BEGIN Exercise data

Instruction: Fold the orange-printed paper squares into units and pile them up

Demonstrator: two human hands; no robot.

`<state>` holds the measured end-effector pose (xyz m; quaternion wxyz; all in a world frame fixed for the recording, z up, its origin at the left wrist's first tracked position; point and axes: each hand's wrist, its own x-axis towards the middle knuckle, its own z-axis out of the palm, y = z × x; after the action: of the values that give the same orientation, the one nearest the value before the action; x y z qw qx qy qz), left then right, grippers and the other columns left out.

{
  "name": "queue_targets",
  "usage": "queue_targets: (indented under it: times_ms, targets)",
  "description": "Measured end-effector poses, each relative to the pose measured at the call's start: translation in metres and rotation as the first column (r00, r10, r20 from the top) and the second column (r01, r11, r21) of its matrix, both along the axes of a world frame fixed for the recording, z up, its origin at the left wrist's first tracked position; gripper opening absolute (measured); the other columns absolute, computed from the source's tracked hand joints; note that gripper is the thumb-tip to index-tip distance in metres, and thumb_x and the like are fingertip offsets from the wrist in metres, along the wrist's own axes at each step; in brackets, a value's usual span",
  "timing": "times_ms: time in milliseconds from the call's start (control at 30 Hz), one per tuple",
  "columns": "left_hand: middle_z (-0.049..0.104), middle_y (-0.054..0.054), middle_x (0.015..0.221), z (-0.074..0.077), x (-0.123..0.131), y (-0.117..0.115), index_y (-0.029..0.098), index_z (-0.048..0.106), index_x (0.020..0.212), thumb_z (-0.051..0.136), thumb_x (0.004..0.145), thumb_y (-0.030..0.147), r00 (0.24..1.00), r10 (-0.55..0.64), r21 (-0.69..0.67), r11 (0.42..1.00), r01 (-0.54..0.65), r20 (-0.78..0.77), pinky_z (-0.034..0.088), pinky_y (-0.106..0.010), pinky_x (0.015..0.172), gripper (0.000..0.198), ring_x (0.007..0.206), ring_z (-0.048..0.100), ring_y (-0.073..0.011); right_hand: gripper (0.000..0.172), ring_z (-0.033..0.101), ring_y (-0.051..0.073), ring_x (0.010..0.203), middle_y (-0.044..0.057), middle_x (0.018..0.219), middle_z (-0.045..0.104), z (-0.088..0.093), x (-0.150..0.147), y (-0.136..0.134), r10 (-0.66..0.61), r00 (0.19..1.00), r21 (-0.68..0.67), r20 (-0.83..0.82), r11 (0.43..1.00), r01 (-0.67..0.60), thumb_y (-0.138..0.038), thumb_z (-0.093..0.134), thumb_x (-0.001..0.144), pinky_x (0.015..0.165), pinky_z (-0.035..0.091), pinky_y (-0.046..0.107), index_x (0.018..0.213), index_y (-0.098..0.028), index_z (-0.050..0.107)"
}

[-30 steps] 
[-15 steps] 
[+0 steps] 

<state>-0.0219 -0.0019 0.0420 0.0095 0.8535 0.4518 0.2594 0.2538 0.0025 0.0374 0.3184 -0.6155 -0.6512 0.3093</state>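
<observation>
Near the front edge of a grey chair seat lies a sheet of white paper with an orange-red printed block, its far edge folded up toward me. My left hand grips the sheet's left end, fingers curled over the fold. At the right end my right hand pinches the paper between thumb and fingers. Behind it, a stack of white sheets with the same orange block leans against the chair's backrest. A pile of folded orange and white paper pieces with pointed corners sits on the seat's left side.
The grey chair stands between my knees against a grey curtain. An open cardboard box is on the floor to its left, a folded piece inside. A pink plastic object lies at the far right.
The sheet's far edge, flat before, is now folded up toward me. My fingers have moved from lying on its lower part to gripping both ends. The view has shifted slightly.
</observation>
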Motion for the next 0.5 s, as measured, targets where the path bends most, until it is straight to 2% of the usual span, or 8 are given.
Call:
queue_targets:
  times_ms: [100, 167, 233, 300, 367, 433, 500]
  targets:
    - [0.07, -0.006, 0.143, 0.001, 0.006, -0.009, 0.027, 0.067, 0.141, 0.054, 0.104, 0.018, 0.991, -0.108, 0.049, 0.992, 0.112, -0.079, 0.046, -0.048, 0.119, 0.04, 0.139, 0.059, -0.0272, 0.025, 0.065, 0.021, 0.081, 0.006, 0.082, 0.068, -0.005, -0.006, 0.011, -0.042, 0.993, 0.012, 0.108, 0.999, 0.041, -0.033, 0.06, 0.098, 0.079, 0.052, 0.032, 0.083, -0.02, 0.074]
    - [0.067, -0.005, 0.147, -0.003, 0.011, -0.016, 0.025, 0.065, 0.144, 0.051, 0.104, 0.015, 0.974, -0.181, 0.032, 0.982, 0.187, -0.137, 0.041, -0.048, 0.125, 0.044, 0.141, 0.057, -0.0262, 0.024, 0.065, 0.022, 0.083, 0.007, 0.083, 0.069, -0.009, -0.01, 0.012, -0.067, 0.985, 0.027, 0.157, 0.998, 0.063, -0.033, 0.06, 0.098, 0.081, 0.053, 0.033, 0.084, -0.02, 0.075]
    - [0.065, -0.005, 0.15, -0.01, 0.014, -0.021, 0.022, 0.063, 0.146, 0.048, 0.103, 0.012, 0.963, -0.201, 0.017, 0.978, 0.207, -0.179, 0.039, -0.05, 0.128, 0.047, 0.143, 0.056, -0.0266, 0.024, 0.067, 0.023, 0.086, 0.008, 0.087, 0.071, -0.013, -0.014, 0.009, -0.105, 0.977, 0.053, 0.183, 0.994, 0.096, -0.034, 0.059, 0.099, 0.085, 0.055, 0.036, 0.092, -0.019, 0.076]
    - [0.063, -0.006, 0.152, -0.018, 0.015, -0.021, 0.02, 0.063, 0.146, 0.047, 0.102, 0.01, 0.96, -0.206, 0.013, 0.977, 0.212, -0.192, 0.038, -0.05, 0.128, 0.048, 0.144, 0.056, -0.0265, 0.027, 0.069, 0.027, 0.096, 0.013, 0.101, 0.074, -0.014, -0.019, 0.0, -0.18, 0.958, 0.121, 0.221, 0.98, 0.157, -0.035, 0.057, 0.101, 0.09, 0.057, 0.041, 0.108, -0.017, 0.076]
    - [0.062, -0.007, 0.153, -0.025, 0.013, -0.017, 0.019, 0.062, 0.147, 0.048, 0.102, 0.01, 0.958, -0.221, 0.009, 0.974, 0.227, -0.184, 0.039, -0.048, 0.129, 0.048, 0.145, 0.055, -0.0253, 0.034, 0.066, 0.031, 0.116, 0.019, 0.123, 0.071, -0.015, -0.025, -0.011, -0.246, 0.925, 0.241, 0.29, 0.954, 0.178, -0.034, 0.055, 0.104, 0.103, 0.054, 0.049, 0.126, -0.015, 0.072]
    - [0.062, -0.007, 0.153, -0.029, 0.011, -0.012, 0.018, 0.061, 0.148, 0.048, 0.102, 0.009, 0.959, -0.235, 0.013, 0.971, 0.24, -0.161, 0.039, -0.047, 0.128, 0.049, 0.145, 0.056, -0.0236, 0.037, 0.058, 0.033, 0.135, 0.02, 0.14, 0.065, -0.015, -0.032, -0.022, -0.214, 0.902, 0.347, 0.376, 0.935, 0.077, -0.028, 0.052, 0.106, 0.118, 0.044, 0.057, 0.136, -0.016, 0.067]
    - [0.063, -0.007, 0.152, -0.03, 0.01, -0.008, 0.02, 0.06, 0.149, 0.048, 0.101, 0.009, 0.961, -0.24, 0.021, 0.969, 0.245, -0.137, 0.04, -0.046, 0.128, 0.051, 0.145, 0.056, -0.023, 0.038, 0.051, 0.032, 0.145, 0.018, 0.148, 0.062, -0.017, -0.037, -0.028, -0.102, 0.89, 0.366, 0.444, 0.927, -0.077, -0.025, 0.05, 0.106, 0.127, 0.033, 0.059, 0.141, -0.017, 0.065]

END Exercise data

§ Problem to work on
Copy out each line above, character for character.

§ Response box
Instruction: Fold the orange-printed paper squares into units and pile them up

Demonstrator: two human hands; no robot.

`<state>` holds the measured end-effector pose (xyz m; quaternion wxyz; all in a world frame fixed for the recording, z up, its origin at the left wrist's first tracked position; point and axes: each hand's wrist, its own x-axis towards the middle knuckle, its own z-axis out of the palm, y = z × x; after the action: of the values that give the same orientation, the one nearest the value before the action; x y z qw qx qy qz), left then right, grippers and the other columns left out.

{
  "name": "queue_targets",
  "usage": "queue_targets: (indented under it: times_ms, targets)",
  "description": "Measured end-effector poses, each relative to the pose measured at the call's start: translation in metres and rotation as the first column (r00, r10, r20 from the top) and the second column (r01, r11, r21) of its matrix, both along the axes of a world frame fixed for the recording, z up, its origin at the left wrist's first tracked position; gripper opening absolute (measured); the other columns absolute, computed from the source's tracked hand joints; note that gripper is the thumb-tip to index-tip distance in metres, and thumb_x and the like are fingertip offsets from the wrist in metres, along the wrist's own axes at each step; in brackets, a value's usual span",
  "timing": "times_ms: time in milliseconds from the call's start (control at 30 Hz), one per tuple",
  "columns": "left_hand: middle_z (-0.049..0.104), middle_y (-0.054..0.054), middle_x (0.015..0.221), z (-0.074..0.077), x (-0.123..0.131), y (-0.117..0.115), index_y (-0.029..0.098), index_z (-0.048..0.106), index_x (0.020..0.212), thumb_z (-0.051..0.136), thumb_x (0.004..0.145), thumb_y (-0.030..0.147), r00 (0.24..1.00), r10 (-0.55..0.64), r21 (-0.69..0.67), r11 (0.42..1.00), r01 (-0.54..0.65), r20 (-0.78..0.77), pinky_z (-0.034..0.088), pinky_y (-0.106..0.010), pinky_x (0.015..0.172), gripper (0.000..0.198), ring_x (0.007..0.206), ring_z (-0.048..0.100), ring_y (-0.073..0.011); right_hand: gripper (0.000..0.172), ring_z (-0.033..0.101), ring_y (-0.051..0.073), ring_x (0.010..0.203), middle_y (-0.044..0.057), middle_x (0.018..0.219), middle_z (-0.045..0.104), z (-0.088..0.093), x (-0.150..0.147), y (-0.136..0.134), r10 (-0.66..0.61), r00 (0.19..1.00), r21 (-0.68..0.67), r20 (-0.83..0.82), r11 (0.43..1.00), r01 (-0.67..0.60), thumb_y (-0.138..0.038), thumb_z (-0.093..0.134), thumb_x (-0.001..0.144), pinky_x (0.015..0.165), pinky_z (-0.035..0.091), pinky_y (-0.046..0.107), index_x (0.018..0.213), index_y (-0.098..0.028), index_z (-0.050..0.107)"
}

[-30 steps] 
[-15 steps] 
[+0 steps] 

<state>-0.0219 -0.0019 0.0420 0.0095 0.8535 0.4518 0.2594 0.2538 0.0025 0.0374 0.3184 -0.6155 -0.6512 0.3093</state>
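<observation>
Near the front edge of a grey chair seat lies a sheet of white paper with an orange-red printed block, its far edge folded up toward me. My left hand grips the sheet's left end, fingers curled over the fold. At the right end my right hand pinches the paper between thumb and fingers. Behind it, a stack of white sheets with the same orange block leans against the chair's backrest. A pile of folded orange and white paper pieces with pointed corners sits on the seat's left side.
The grey chair stands between my knees against a grey curtain. An open cardboard box is on the floor to its left, a folded piece inside. A pink plastic object lies at the far right.
The sheet's far edge, flat before, is now folded up toward me. My fingers have moved from lying on its lower part to gripping both ends. The view has shifted slightly.
</observation>
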Motion for the next 0.5 s, as measured, targets where the path bends most, until it is straight to 2% of the usual span, or 8 are given.
Call:
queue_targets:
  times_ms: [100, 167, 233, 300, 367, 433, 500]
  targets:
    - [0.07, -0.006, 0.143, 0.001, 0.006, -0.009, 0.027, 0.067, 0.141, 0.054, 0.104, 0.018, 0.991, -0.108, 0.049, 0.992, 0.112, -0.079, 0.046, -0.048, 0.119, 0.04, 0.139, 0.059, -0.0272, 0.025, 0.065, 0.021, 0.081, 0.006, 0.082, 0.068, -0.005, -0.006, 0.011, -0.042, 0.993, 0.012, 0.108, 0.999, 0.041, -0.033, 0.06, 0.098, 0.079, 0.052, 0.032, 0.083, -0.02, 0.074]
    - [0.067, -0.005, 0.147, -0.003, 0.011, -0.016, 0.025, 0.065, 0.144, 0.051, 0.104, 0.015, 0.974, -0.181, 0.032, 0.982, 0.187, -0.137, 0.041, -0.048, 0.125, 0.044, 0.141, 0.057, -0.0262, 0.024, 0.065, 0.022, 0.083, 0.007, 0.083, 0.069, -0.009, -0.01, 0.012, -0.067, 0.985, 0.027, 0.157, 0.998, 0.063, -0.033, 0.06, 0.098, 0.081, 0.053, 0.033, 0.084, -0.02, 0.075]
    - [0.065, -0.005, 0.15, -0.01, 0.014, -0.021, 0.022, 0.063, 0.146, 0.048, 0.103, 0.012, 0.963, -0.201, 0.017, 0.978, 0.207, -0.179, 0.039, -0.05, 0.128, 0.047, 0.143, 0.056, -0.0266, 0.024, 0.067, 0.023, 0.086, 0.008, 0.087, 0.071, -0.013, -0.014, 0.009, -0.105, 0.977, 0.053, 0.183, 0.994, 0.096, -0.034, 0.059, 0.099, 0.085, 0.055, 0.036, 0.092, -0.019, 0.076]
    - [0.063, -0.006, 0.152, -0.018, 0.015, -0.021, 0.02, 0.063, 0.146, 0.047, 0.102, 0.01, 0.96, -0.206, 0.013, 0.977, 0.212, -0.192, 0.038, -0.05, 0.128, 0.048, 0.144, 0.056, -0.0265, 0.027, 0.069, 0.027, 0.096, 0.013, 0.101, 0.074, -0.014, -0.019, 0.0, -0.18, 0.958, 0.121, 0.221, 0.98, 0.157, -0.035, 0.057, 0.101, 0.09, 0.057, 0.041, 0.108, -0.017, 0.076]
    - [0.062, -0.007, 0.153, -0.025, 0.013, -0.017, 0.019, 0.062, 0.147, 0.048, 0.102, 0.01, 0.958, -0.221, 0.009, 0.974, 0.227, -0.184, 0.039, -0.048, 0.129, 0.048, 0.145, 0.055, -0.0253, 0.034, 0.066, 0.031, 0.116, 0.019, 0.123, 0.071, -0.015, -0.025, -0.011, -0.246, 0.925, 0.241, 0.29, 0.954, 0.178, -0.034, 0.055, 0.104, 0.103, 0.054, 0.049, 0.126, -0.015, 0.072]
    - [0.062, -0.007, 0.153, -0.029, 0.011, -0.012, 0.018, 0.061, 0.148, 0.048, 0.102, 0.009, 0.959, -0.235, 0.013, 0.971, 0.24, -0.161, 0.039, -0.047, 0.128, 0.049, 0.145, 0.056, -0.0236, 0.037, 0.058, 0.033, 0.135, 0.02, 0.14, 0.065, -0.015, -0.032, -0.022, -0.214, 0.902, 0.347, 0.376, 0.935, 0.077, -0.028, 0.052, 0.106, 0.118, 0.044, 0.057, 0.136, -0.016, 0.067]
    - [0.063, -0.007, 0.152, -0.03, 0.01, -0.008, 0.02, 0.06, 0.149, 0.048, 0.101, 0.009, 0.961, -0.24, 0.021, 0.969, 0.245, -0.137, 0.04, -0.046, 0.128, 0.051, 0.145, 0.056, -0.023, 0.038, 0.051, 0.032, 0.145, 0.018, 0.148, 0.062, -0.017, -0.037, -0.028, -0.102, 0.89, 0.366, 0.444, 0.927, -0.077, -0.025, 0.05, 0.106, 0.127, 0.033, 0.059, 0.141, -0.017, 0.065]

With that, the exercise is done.